*What the task requires*
Report every line in the listing that contains the string "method".
Records to process below:
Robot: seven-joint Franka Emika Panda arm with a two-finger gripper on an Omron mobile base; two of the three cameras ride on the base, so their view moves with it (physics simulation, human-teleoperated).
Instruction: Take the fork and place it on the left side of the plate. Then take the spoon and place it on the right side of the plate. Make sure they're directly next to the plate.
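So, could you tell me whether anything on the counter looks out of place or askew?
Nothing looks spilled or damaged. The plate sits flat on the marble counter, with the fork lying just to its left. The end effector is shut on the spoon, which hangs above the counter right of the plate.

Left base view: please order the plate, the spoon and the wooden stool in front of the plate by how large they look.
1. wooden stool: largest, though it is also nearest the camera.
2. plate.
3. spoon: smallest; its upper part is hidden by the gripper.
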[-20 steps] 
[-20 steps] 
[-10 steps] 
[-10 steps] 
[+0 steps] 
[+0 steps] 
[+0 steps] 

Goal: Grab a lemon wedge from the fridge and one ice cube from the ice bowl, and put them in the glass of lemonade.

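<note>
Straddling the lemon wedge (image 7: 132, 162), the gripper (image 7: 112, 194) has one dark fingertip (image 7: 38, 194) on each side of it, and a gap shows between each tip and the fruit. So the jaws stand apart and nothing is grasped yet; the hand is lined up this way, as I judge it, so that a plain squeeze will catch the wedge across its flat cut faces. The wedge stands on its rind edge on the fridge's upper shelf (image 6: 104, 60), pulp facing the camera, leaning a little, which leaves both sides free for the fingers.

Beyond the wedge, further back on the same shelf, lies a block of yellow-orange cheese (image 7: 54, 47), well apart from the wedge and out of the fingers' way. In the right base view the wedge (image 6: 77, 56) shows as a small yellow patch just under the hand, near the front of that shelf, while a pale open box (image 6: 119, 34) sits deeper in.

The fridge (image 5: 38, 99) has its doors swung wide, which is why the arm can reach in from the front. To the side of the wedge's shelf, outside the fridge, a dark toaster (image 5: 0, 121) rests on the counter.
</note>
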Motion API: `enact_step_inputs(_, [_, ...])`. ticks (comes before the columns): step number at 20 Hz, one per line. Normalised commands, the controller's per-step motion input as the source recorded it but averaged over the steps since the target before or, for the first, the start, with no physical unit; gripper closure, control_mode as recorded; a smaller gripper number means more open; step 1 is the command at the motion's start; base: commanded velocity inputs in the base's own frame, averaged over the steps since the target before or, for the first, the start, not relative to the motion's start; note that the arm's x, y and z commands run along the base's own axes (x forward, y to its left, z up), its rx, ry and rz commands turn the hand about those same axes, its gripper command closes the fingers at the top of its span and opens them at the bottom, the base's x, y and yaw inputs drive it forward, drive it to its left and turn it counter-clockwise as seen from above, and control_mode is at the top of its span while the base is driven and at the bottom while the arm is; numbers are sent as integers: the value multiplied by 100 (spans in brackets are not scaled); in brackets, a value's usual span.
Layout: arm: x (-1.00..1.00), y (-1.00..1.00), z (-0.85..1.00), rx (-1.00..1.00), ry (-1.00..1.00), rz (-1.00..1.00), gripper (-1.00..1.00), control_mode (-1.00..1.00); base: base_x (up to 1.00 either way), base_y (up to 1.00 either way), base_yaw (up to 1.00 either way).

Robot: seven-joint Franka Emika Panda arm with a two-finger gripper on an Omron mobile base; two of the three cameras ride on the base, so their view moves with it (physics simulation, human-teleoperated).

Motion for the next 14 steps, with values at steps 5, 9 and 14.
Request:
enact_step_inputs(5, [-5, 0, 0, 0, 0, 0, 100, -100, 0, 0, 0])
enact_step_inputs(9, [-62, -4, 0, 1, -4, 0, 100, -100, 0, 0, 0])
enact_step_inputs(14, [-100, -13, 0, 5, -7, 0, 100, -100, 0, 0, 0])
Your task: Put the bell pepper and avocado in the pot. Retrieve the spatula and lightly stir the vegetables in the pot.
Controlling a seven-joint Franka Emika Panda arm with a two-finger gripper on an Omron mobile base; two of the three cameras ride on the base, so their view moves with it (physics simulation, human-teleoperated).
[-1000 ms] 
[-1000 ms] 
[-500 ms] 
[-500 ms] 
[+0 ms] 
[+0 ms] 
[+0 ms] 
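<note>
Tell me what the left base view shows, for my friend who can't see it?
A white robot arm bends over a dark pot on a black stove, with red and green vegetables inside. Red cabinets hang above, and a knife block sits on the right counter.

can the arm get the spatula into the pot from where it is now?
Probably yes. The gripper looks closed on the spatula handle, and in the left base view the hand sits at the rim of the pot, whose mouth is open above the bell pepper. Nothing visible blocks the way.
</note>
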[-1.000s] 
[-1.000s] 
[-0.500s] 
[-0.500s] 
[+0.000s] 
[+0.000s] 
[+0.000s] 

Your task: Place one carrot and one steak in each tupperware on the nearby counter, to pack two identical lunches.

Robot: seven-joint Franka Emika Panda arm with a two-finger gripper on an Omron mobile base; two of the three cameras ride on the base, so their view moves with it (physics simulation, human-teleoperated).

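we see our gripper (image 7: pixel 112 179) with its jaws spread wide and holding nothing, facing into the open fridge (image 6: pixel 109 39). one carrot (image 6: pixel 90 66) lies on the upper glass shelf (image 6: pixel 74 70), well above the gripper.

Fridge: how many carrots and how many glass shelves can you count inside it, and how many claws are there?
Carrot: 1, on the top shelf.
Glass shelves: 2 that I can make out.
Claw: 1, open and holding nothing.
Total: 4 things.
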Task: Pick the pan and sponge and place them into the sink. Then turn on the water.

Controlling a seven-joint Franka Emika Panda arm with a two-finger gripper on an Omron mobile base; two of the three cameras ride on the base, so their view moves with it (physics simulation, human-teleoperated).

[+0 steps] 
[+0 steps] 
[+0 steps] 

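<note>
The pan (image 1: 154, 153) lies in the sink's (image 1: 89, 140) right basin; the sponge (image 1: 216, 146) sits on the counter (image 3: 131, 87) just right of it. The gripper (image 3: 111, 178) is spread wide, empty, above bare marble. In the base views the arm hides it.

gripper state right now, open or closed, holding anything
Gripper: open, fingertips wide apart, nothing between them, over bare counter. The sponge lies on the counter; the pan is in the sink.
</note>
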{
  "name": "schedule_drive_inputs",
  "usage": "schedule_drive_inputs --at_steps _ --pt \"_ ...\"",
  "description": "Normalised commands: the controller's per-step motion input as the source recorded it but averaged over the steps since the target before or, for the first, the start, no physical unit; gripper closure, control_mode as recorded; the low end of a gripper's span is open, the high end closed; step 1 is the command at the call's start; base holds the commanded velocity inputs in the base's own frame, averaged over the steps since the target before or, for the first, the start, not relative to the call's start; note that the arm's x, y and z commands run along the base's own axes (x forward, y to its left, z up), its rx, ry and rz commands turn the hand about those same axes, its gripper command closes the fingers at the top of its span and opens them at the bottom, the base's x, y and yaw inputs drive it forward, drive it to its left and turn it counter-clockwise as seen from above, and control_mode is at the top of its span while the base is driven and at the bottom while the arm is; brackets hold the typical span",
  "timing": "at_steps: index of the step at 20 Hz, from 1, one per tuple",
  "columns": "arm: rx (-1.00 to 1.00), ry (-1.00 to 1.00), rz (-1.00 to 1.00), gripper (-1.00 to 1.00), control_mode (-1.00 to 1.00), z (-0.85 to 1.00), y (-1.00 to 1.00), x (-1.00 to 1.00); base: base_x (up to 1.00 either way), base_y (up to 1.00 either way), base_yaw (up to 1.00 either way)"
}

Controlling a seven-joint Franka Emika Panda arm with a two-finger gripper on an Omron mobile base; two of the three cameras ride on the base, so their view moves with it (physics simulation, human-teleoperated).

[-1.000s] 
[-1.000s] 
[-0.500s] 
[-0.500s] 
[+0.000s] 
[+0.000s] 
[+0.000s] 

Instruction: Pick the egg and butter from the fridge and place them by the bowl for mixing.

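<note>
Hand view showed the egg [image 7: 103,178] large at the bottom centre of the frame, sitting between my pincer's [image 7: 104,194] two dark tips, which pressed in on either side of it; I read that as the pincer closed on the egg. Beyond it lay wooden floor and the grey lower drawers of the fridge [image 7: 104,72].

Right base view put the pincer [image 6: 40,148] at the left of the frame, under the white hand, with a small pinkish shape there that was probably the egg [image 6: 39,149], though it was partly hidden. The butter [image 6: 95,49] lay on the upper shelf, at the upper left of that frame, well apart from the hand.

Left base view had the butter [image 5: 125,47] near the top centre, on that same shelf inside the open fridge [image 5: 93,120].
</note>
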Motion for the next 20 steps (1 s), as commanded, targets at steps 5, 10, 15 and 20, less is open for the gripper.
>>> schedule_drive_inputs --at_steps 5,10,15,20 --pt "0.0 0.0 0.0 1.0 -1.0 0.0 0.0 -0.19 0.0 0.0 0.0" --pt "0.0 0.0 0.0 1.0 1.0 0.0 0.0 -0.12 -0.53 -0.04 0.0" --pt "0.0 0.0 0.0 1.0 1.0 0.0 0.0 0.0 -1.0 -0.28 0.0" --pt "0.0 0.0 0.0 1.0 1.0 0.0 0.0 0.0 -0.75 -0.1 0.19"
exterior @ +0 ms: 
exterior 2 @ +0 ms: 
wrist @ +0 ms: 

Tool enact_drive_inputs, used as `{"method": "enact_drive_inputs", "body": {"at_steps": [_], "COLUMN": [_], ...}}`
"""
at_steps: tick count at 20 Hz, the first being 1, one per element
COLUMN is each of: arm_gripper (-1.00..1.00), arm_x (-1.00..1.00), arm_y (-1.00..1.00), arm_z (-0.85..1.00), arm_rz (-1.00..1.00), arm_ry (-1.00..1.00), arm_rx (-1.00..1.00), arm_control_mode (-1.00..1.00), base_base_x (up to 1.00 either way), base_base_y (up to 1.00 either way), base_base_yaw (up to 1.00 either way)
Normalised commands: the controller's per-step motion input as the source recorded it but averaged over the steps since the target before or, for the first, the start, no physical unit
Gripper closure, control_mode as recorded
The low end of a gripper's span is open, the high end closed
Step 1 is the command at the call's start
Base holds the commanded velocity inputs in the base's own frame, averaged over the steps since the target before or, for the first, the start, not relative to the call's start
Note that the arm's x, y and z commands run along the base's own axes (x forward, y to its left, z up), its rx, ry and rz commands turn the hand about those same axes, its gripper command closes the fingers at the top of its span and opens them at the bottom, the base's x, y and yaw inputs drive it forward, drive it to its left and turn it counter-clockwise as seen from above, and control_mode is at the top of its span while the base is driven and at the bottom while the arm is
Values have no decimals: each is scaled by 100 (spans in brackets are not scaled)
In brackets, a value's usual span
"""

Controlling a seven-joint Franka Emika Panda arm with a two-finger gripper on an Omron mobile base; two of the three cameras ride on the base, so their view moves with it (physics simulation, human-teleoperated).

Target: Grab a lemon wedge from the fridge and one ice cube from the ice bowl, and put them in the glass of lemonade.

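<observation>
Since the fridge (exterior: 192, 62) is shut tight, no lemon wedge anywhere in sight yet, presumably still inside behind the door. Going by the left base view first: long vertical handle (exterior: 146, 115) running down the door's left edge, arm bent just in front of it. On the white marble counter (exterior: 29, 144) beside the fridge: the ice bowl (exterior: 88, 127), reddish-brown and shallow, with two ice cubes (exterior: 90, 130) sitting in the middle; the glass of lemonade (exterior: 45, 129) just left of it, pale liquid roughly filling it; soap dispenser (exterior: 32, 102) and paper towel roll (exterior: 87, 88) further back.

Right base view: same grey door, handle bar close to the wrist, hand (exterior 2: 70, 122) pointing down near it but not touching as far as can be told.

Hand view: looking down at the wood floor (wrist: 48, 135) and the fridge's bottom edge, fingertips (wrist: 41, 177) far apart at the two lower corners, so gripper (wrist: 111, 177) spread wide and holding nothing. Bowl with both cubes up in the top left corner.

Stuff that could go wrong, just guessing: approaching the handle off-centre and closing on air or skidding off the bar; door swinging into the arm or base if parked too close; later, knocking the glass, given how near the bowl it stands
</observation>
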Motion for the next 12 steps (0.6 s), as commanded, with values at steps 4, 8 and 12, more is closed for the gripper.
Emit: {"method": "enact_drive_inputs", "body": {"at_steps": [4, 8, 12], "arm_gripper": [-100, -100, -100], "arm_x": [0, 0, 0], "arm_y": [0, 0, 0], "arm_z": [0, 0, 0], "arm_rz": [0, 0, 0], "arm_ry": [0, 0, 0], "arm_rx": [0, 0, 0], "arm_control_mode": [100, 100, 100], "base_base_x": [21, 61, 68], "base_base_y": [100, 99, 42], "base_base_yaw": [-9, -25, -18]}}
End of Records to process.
*Answer space*
Tool enact_drive_inputs, used as `{"method": "enact_drive_inputs", "body": {"at_steps": [_], "COLUMN": [_], ...}}`
Emit: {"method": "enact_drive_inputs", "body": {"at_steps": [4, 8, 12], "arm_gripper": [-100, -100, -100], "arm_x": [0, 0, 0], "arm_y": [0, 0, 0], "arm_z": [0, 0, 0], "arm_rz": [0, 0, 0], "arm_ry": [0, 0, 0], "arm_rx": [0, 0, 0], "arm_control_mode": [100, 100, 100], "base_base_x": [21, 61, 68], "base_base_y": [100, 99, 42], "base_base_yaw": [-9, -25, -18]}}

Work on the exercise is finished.